#### Supplied material:

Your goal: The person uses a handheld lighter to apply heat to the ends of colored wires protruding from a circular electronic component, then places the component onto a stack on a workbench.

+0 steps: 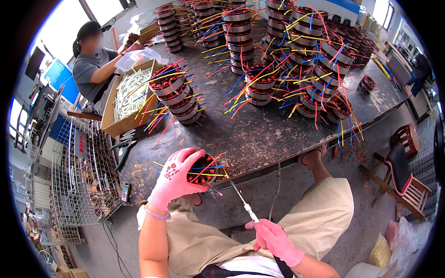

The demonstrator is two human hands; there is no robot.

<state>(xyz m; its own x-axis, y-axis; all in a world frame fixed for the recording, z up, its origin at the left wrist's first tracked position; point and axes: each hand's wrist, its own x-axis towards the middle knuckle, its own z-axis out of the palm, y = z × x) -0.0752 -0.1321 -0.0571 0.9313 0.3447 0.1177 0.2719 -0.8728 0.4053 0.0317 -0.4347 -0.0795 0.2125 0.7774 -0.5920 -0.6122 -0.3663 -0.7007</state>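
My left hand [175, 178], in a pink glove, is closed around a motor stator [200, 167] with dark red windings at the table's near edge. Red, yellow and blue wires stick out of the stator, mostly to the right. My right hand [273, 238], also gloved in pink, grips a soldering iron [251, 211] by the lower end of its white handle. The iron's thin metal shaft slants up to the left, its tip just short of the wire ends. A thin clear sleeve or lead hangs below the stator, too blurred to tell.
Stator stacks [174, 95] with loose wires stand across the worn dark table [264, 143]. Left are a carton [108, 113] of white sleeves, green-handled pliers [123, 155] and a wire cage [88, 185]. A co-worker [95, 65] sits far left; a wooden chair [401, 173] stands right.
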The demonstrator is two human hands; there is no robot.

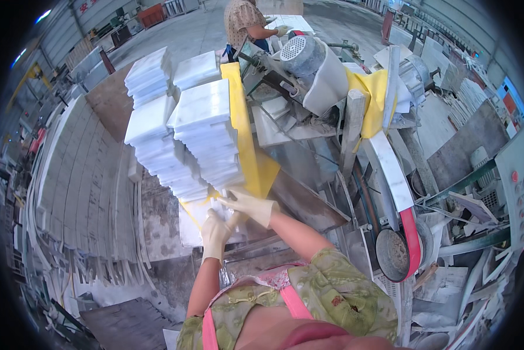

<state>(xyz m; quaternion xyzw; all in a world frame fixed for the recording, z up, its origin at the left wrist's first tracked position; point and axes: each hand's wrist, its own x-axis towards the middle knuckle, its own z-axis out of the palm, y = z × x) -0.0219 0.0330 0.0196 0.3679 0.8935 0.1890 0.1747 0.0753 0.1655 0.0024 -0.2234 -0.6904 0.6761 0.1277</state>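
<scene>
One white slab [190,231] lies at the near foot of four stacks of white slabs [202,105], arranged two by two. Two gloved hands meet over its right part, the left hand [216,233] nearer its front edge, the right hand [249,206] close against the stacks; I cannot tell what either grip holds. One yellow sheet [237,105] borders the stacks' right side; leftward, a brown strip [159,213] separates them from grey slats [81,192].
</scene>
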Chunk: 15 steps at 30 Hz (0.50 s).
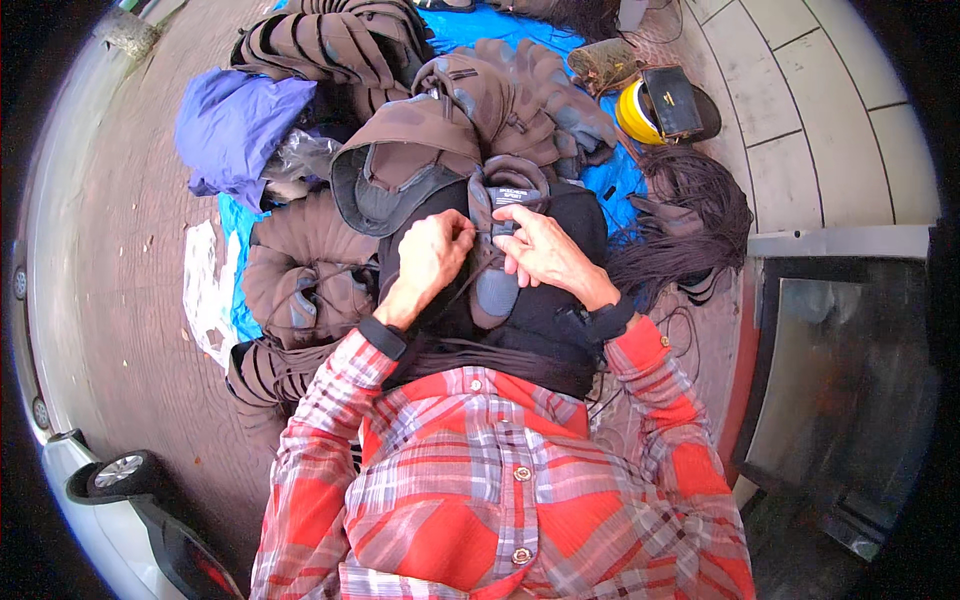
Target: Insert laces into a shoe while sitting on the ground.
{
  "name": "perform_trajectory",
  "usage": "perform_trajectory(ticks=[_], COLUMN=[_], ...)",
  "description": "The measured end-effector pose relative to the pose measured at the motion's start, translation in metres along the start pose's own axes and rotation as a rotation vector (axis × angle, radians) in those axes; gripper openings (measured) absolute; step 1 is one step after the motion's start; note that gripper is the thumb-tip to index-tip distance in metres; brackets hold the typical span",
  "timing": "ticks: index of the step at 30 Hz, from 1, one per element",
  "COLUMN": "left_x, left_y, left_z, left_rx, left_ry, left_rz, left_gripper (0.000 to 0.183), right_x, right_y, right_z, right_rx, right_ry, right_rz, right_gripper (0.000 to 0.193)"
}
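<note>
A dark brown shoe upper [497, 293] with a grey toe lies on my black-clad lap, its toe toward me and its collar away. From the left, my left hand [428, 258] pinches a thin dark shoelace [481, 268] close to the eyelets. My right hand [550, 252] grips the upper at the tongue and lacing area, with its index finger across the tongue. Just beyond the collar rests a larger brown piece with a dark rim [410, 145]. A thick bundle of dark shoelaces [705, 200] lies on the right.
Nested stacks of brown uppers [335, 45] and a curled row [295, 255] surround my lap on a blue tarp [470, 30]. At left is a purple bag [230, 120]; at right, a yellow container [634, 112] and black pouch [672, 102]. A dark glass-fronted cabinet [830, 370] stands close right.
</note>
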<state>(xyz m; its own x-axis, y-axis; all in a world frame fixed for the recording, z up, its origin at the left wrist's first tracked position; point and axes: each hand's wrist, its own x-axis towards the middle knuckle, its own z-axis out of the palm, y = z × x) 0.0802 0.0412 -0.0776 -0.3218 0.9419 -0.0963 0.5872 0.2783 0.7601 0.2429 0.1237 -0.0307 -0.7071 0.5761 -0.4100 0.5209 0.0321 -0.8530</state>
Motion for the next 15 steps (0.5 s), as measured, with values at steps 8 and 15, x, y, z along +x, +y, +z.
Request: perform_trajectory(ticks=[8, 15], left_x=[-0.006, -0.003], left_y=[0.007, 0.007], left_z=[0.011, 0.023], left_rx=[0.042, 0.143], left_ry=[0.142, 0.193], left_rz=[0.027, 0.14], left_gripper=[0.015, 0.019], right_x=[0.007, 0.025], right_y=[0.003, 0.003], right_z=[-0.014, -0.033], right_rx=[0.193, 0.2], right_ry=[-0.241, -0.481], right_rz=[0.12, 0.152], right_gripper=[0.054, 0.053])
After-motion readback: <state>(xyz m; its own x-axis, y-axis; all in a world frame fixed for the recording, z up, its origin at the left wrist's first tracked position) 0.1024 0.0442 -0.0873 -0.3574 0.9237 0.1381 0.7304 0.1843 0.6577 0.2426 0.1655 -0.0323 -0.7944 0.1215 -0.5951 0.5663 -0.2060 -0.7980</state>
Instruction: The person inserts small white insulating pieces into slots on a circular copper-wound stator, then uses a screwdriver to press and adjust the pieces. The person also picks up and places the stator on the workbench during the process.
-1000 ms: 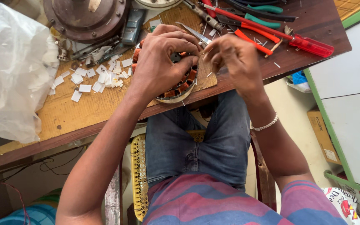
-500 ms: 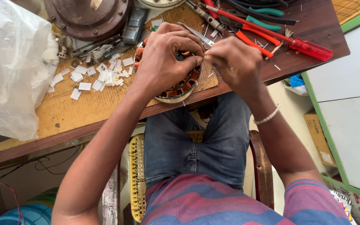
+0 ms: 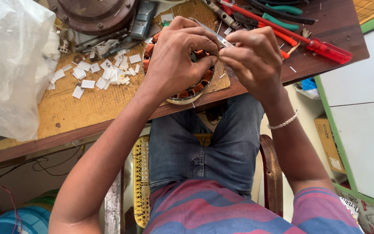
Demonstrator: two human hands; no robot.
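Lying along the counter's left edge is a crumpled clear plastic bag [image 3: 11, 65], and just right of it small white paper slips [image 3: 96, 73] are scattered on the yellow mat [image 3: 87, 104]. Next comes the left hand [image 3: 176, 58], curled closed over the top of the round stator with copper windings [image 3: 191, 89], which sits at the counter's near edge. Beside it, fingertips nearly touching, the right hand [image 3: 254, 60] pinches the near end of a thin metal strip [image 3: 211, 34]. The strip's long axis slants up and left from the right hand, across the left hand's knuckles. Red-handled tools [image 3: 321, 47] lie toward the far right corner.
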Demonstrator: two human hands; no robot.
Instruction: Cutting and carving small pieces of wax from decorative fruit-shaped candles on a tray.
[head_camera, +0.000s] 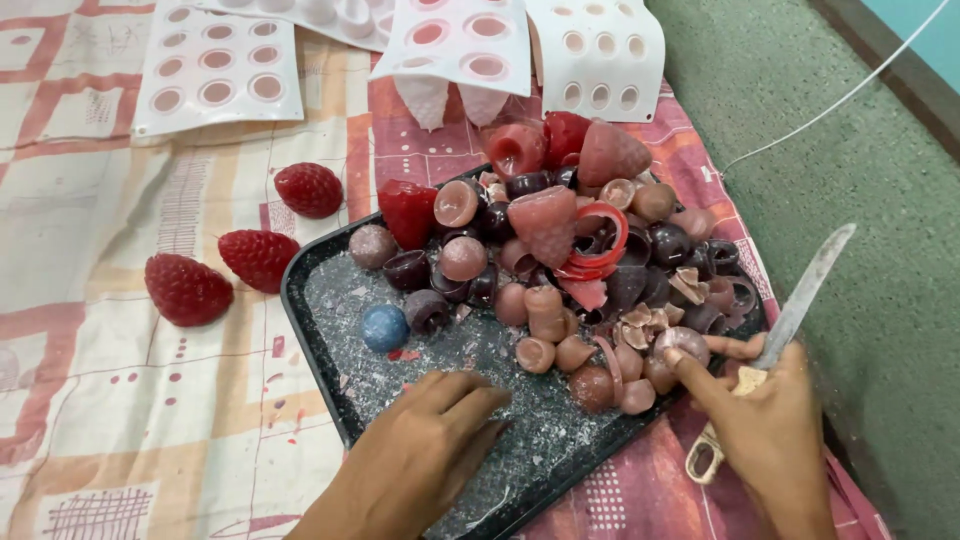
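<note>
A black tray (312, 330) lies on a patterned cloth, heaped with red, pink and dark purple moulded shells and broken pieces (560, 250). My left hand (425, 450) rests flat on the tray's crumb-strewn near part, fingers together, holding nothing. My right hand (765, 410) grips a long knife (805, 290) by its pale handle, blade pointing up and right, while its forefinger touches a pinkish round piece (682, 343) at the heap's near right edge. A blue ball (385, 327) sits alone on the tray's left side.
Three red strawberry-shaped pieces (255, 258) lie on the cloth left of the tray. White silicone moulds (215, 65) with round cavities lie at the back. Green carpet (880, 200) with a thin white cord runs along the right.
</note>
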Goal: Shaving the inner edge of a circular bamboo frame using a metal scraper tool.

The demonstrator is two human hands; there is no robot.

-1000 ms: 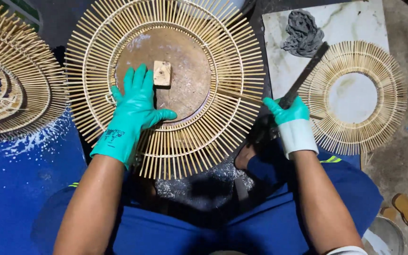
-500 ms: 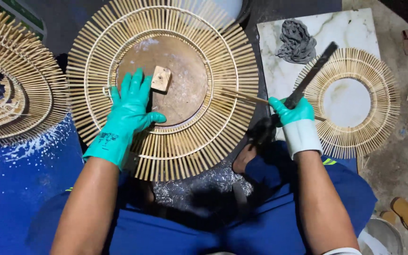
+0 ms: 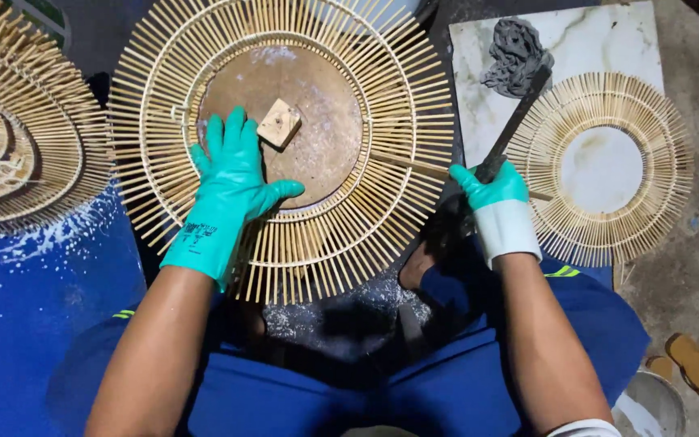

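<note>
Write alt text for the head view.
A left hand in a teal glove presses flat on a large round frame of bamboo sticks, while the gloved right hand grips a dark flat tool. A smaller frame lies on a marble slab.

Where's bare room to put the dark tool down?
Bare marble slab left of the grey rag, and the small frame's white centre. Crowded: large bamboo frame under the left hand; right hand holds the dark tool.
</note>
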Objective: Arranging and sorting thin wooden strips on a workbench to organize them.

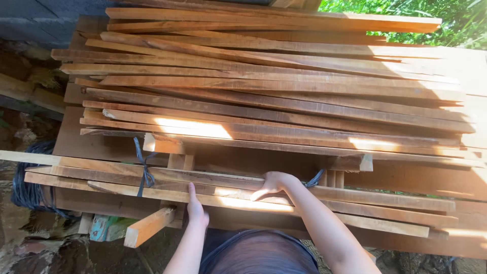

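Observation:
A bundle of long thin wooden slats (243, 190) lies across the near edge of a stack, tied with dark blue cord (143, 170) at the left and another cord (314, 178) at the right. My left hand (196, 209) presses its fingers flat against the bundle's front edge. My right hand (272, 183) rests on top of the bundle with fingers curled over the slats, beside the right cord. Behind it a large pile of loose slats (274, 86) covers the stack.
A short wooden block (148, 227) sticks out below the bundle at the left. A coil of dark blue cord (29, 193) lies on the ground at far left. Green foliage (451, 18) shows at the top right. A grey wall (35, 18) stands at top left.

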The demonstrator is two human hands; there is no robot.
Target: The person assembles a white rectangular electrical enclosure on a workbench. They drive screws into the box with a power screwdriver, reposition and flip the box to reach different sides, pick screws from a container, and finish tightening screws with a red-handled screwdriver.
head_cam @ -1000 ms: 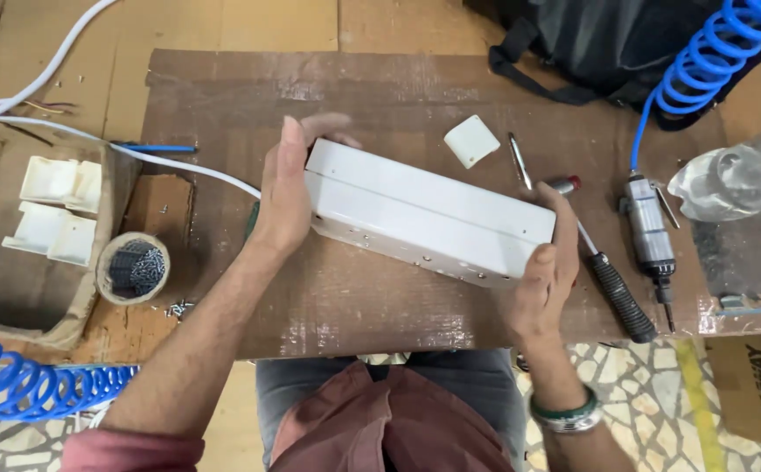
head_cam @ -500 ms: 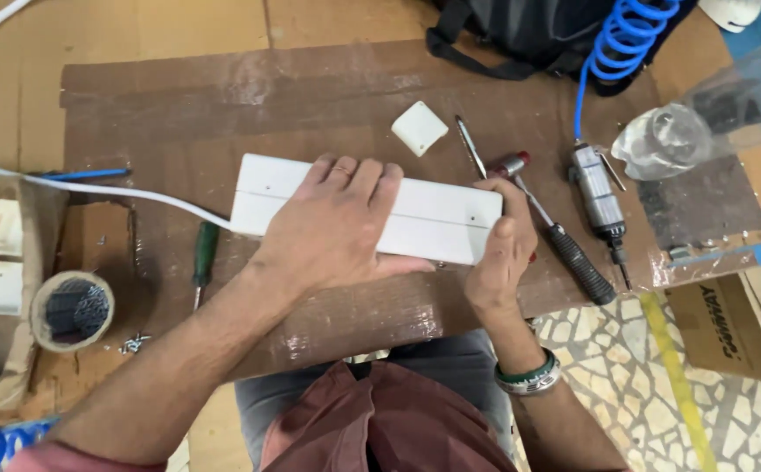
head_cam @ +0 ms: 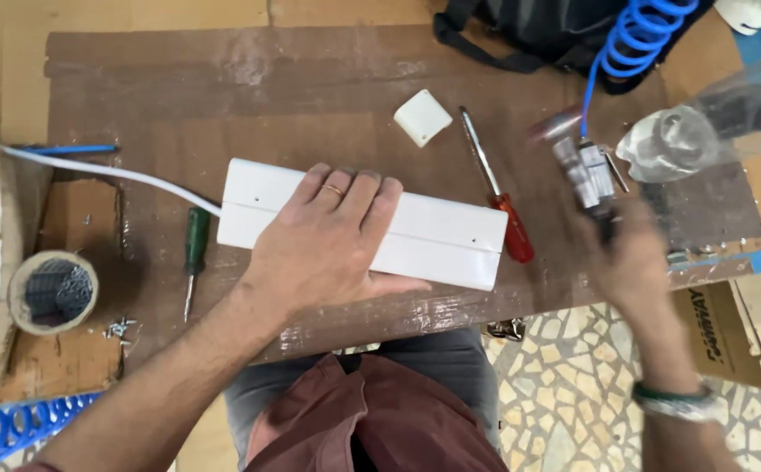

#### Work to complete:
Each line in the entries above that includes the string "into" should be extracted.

#### Completed task:
Target: Insert laces into a shoe while sitting on the ground.
Instruction: The person inserts small white insulating pieces into slots on a circular copper-wound stator, then uses a screwdriver to press and adjust the pieces. The person also picks up and places the stator on the workbench during the process.
Target: The person assembles a white rectangular electrical enclosure on a workbench. They drive screws into the box with a power screwdriver, reposition and flip the box to reach different sides, pick screws from a container, and finish tightening screws with a red-handled screwdriver.

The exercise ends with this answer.